Many persons whom the government denied holding were later found to be detained incommunicado under the Terrorist and Disruptive Activities Act (TADA), which came into effect in April 2002.  Under the TADA, security forces can arrest without warrant and detain for up to sixty days for investigation and up to ninety days in preventive detention, without producing the detainee before a court of law.  The TADA has been severely criticized as contravening the Constitution of Nepal (1990), which stipulates that arrested persons have the right to be produced before judicial authorities within 24 hours of arrest (excluding travel time), a right which under the constitution cannot even be abrogated during states of emergency.180  The government also uses the outdated Public Security Act (PSA) as a means to justify the unacknowledged detentions.  The PSA, a holdover from the Panchayat days, allows for preventive detention up to ninety days with the possibility of extension of up to twelve months while police investigate. However, in many cases of “disappearances” the security forces simply ignore the law: individuals are held for long periods of time without being brought to a court, without access to lawyers and their families, and without the government even acknowledging they exist.  It is likely that a significant number of the “disappeared”—some of whom have been missing since the late 1990s—have been killed in custody.

The security forces do not only arrest and “disappear” suspected Maoists.  The sweeping powers granted to the security forces by TADA and PSA have resulted in the arbitrary arrests, and in some cases enforced “disappearances,” of numerous lawyers and human rights activists, activists of leftist (but non-Maoist) political parties, journalists, academics, family members of Maoists, and villagers forced to give shelter to the Maoists.

As with many cases of arbitrary arrest and detention, torture and ill-treatment are common in custody.  Human Rights Watch interviewed many persons who had been released after the government denied holding them in custody,” as well as family members and colleagues of persons who remain among the disappeared.  These interviews consistently showed that the government is denying those in its custody due process and communication with family and counsel.  Many persons who were released described have been tortured or physically abused during interrogation, and some died from the abuse they suffered.
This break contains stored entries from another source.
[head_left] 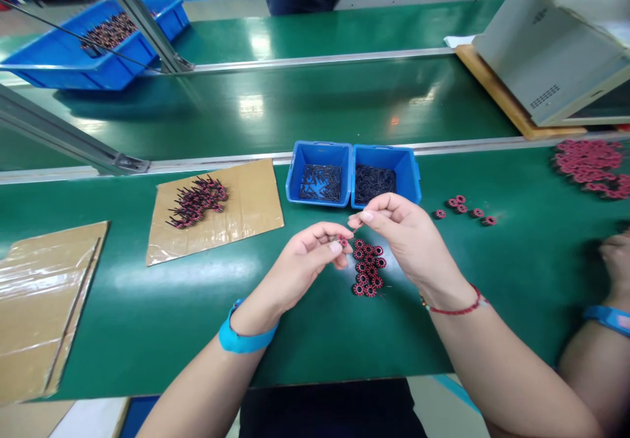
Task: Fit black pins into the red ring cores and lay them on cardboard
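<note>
Between the thumb and fingers of my left hand (317, 247) is a small red-and-black motor stator (341, 240) with fine wire coming off it. My right hand (401, 231) is beside it, thumb and forefinger pinched on the thin wire end (357, 227). Just below both hands, a cluster of similar stators (369, 267) lies on the green bench. Past my fingers stand two joined blue bins; the left bin (319, 195) and the right bin (408, 175) hold small black tube-like pieces.
Stators with black pieces sticking up (199, 201) lie on a cardboard sheet (251, 208) at left. More loose stators (461, 208) and a red pile (588, 165) lie at right. A co-worker's arm (598, 339) reaches in at the right edge. Metal posts (59, 132) rise at left.
</note>
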Motion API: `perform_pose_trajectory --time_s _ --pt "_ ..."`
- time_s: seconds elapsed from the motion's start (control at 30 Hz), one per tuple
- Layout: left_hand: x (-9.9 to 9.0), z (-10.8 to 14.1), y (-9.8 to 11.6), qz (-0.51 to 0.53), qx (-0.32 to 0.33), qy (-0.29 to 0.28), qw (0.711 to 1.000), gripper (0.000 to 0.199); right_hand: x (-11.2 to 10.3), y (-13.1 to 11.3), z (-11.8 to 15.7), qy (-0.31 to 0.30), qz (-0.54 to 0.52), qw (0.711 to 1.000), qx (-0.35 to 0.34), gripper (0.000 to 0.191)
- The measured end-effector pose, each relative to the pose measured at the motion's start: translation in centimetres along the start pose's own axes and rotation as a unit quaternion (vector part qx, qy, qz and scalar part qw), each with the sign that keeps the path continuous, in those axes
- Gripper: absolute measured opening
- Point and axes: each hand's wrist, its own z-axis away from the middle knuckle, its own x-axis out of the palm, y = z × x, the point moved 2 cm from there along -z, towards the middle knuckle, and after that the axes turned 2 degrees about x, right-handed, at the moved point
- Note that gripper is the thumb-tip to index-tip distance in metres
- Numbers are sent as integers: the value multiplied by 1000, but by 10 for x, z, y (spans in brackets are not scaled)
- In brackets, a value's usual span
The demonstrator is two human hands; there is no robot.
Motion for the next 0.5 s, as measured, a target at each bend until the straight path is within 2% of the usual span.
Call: perform_pose_trajectory --time_s 0.5 --pt "0 1 0 -4 0 2 1000 16 0 -1 2 0 41 999 -23 18"
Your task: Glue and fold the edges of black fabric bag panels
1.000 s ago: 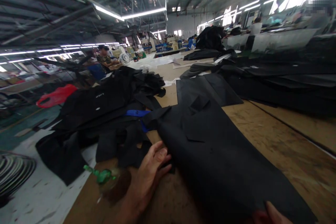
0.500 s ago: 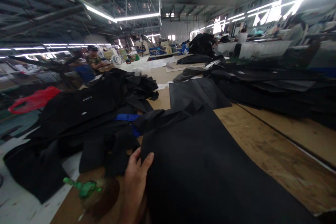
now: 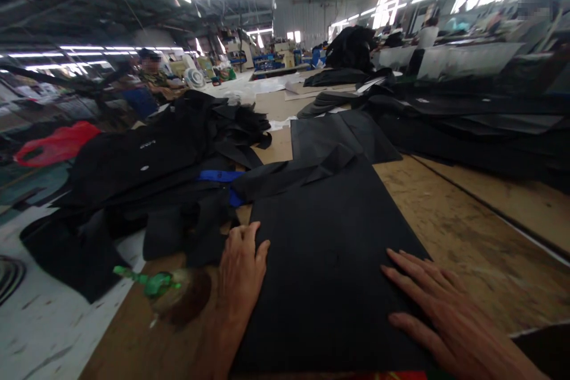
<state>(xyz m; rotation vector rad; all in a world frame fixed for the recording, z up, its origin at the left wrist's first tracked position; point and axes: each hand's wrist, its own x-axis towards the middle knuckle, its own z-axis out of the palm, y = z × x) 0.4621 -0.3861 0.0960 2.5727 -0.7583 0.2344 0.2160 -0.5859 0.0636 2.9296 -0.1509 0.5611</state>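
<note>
At left, the cloth pile [image 3: 118,175] bears small white marks (too small to read), beside a blue strip [image 3: 219,176]. At lower centre, the left hand [image 3: 243,264], earlier pinching the black sheet [image 3: 329,273], now lies loosely open along its left edge; the lower-centre sheet seems flattened. Lower right, the right hand [image 3: 431,294], newly in view, spreads over the right edge, gripping nothing.

On the tabletop [image 3: 463,219] lies a fabric panel [image 3: 329,243], with a spray bottle [image 3: 159,285] to its left, a cloth heap [image 3: 133,160] behind-left, another sheet [image 3: 342,133] directly behind, and stacked pieces [image 3: 472,130] behind-right.
</note>
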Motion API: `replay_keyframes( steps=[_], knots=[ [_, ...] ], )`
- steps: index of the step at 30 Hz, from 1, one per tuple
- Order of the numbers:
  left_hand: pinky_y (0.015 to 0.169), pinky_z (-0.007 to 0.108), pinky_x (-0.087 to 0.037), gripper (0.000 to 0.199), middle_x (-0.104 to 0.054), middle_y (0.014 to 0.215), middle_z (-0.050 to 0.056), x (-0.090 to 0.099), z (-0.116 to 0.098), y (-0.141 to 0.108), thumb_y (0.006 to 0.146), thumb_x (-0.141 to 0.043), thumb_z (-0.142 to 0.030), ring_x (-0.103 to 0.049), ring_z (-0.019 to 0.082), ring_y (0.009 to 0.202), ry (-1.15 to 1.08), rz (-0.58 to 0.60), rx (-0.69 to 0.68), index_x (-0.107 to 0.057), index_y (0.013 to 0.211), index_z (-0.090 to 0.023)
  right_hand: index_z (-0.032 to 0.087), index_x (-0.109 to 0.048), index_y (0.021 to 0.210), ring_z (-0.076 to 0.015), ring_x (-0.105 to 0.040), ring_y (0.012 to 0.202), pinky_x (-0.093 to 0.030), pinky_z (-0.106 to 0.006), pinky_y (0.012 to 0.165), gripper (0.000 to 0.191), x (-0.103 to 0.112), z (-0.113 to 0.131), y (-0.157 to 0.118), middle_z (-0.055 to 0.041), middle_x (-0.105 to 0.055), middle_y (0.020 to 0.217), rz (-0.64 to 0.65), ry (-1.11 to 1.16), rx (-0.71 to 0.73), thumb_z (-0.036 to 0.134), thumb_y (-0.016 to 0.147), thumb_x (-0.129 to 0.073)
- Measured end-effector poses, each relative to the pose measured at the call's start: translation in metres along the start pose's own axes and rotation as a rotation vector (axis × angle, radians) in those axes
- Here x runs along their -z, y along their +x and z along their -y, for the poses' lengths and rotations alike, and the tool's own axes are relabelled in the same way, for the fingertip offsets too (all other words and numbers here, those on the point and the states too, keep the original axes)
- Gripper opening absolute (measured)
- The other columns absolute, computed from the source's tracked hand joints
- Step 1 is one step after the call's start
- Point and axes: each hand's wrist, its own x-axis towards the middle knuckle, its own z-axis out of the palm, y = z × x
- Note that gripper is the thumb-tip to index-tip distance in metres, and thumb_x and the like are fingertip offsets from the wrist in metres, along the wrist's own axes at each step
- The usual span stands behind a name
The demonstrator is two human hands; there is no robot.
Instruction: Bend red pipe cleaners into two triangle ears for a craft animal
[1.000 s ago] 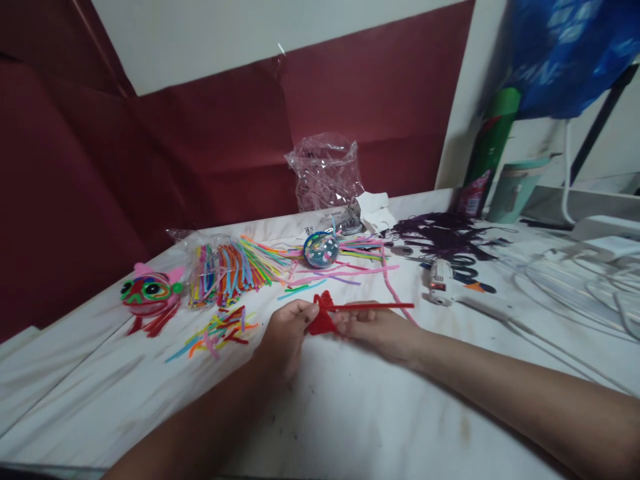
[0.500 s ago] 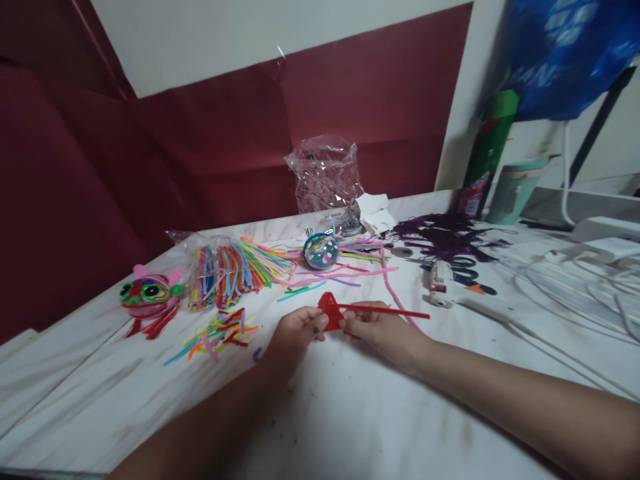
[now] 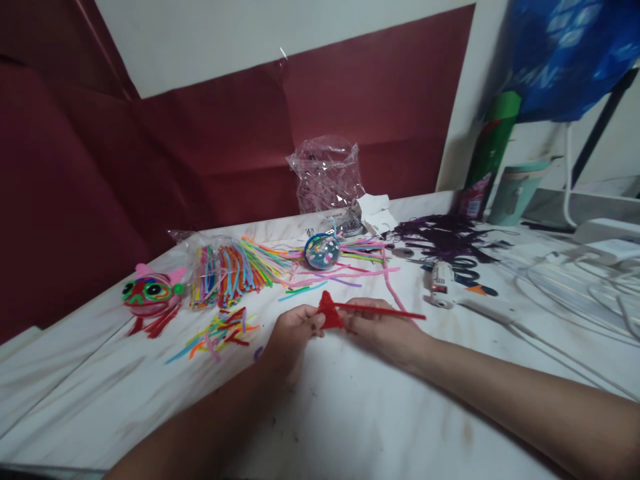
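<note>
A red pipe cleaner (image 3: 329,312), bent into a small triangle with a straight tail pointing right, is held just above the table. My left hand (image 3: 299,328) pinches the triangle's left edge between thumb and fingers. On the other side, my right hand (image 3: 373,325) grips its right edge, fingers closed, with the tail running over them. Behind the hands sits a dark blue ball (image 3: 321,252) with coloured spots. Loose pink, green and purple pipe cleaners lie between the ball and my hands.
A pink animal figure (image 3: 151,297) stands at the left, beside bundled pipe cleaners (image 3: 235,270) and cut pieces (image 3: 223,333). To the right lie a glue gun (image 3: 443,283), scissors (image 3: 465,269), purple strands (image 3: 440,233) and white cables (image 3: 575,283). A green cup (image 3: 517,193) stands behind.
The red triangle has turned slightly in my fingers, and its tail's tip has shifted a little left. Both hands keep their hold.
</note>
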Motion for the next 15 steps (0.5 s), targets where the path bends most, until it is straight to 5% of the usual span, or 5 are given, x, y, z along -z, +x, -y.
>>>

Many families of the “disappeared,” especially rural villagers, are desperately poor and illiterate, which means that formal mechanisms of complaint, such as filing petitions for writs of habeas corpus through a lawyer, are unavailable to them.  They rely on informal approaches to security officials and rumors to find out what has happened to their loved ones.  In those cases where the detained have families with access to lawyers, the security forces often ignore court orders, and refuse to respond to queries from the families or lawyers of detained persons.

Among the “disappeared” are at least some children.  Human Rights Watch interviewed Renu Ale, a thirteen-year-old girl who had been in army custody since September 2003.  Renu Ale had been abducted by the Maoists the year before; after she managed to escape to Kathmandu, she was detained by the army, who promised to return her the next morning.  For months, the army denied that they had Renu Ale in their custody, until public outrage forced them to admit her detention.  The army now claims that they are holding the young girl in “protective custody” from the Maoists.  Renu told Human Rights Watch that she longed for her family: “I want to see my mother and father.  That’s all.  I don’t even need to get out, I just want to see them.”181

Arbitrary Detentions of human rights lawyers

Human Rights lawyers have been a prime target for arbitrary arrest and detention.  In February 2004, the Nepali security forces detained at least ten lawyers and held them incommunicado.  Six have been released, but at the time of this report four still remain in detention.  Most of the lawyers either worked for human rights organizations—including the official National Human Rights Commission—or represented Maoist suspects, and their interrogations by government agents almost exclusively focused on their human rights or legal activities.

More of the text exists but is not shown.